Output the data that follows exactly, line for line.

:::

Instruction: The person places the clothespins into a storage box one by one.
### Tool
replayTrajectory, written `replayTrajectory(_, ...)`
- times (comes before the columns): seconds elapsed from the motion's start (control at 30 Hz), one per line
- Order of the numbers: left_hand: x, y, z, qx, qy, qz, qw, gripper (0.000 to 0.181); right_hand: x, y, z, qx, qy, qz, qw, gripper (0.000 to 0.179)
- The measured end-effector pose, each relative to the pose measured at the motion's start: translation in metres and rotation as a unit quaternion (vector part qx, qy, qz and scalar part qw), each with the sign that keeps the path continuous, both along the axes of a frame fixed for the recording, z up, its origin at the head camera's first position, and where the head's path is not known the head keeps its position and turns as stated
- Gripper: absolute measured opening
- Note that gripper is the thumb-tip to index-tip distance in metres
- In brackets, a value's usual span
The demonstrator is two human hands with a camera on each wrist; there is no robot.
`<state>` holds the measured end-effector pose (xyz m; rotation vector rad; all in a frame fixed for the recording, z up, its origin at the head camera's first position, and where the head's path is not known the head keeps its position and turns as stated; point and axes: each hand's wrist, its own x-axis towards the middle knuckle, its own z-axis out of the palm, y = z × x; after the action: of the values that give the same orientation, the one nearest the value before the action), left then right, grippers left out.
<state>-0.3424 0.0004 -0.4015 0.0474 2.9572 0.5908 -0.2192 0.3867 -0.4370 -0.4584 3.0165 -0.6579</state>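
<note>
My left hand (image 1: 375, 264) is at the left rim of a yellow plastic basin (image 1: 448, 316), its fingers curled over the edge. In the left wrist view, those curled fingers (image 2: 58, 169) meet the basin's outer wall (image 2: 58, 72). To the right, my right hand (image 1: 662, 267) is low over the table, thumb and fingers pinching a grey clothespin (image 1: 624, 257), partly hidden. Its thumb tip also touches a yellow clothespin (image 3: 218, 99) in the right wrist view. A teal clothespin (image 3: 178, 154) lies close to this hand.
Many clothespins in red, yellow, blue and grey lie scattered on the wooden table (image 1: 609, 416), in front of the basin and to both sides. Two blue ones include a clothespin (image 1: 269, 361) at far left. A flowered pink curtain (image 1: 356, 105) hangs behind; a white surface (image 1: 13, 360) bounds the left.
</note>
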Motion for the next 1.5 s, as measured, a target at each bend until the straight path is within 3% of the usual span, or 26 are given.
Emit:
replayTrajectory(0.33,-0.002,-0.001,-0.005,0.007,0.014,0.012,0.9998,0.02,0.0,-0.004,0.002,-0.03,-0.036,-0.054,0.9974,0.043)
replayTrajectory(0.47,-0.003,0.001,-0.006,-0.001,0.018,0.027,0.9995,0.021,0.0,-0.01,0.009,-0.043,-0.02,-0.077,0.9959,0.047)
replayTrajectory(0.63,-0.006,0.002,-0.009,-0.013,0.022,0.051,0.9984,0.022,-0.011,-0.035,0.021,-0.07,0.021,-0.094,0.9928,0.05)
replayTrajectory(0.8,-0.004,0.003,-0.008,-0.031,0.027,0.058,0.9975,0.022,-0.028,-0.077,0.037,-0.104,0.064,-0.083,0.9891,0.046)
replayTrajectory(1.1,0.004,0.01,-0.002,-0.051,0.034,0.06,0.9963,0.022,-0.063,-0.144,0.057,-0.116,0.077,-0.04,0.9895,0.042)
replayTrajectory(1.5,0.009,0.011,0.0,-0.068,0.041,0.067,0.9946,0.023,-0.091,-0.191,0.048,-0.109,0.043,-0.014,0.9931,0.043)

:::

Expected answer
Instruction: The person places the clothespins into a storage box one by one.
### Tool
replayTrajectory, written `replayTrajectory(_, ...)`
- times (comes before the columns): seconds elapsed from the motion's start (control at 30 Hz), one per line
- Order of the numbers: left_hand: x, y, z, qx, qy, qz, qw, gripper (0.000 to 0.181); right_hand: x, y, z, qx, qy, qz, qw, gripper (0.000 to 0.179)
- The measured end-effector pose, each relative to the pose measured at the motion's start: translation in metres and rotation as a unit quaternion (vector part qx, qy, qz and scalar part qw), each with the sign that keeps the path continuous, both along the axes of a frame fixed for the recording, z up, its origin at the head camera's first position, and where the head's path is not known the head keeps its position and turns as stated
- Gripper: absolute measured opening
- Note that gripper is the thumb-tip to index-tip distance in metres
- In brackets, a value's usual span
The demonstrator is two human hands with a camera on each wrist; there is no robot.
`<state>` holds the measured end-effector pose (xyz m; rotation vector rad; all in a frame fixed for the recording, z up, its origin at the head camera's first position, and where the head's path is not known the head keeps its position and turns as stated; point and axes: each hand's wrist, its own x-axis towards the middle knuckle, its own z-axis out of the palm, y = z × x; after the action: of the values that give the same orientation, the one nearest the value before the action), left then right, grippers left out.
<state>-0.3424 0.0004 -0.4015 0.0474 2.9572 0.5908 -0.2192 0.3867 -0.4370 -0.4584 3.0165 -0.6579</state>
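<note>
My left hand (image 1: 375, 264) is at the left rim of a yellow plastic basin (image 1: 448, 316), its fingers curled over the edge. In the left wrist view, those curled fingers (image 2: 58, 169) meet the basin's outer wall (image 2: 58, 72). To the right, my right hand (image 1: 662, 267) is low over the table, thumb and fingers pinching a grey clothespin (image 1: 624, 257), partly hidden. Its thumb tip also touches a yellow clothespin (image 3: 218, 99) in the right wrist view. A teal clothespin (image 3: 178, 154) lies close to this hand.
Many clothespins in red, yellow, blue and grey lie scattered on the wooden table (image 1: 609, 416), in front of the basin and to both sides. Two blue ones include a clothespin (image 1: 269, 361) at far left. A flowered pink curtain (image 1: 356, 105) hangs behind; a white surface (image 1: 13, 360) bounds the left.
</note>
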Motion for the next 1.5 s, as measured, a target at each bend until the straight path is within 3% of the usual span, or 26 are given.
Emit:
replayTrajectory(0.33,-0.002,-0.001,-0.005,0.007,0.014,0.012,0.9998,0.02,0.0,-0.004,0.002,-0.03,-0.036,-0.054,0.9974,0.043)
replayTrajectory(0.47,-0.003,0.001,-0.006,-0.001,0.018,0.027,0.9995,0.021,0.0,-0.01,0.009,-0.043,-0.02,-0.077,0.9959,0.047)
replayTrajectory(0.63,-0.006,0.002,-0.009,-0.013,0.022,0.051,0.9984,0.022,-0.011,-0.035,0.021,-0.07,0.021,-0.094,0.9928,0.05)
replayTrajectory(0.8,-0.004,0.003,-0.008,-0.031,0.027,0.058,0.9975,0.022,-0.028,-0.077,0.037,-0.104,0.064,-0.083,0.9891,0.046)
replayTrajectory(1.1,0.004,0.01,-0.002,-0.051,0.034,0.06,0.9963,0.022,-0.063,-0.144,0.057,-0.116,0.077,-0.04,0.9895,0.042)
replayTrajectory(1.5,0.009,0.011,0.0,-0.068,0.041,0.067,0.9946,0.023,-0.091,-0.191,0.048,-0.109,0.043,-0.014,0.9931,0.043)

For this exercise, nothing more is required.